Controlling Porosity within Colloidal Heteroaggregates

Abstract

Heteroaggregates of cationic poly(2-vinylpyridine) microgels and anionic polystyrene latex particles have been made by mixing dilute, aqueous suspensions. The growth of the heteroaggregates was arrested by the addition of anionic silica particles that adsorbed to the free surface of the cationic microgel particles. The resulting heteroaggregates were then concentrated by vacuum filtration, freeze-dried, and characterized by mercury porosimetry and electron microscopy. The inclusion of soft, deformable microgels resulted in heteroaggregates with higher porosity than obtained with heteroaggregates of anionic and cationic latex particles. Control of the pore volumes within the freeze-dried filter cakes was demonstrated by two approaches. In the first approach, heteroaggregation at a constant KCl concentration of 0.01 mM was arrested at different times after mixing the latex and microgel particles, thereby limiting the size of the aggregates.

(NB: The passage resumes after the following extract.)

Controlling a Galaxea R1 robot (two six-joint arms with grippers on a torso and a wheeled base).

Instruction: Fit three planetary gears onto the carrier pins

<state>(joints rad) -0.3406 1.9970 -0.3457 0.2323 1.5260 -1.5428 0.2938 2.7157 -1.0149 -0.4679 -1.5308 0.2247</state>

The porosity of the resulting filter cake increased from 61 to 65 vol % as the aggregation time increased from 15 to 120 s. In the second technique, the aggregation time prior to arrest was maintained at 120 s while the KCl concentration was varied between 0.01 and 10 mM. The pore volume of the aggregates decreased from 65 to 57 vol % as the electrolyte concentration increased, a trend explained in terms of the effect of the Debye length on the aggregation process.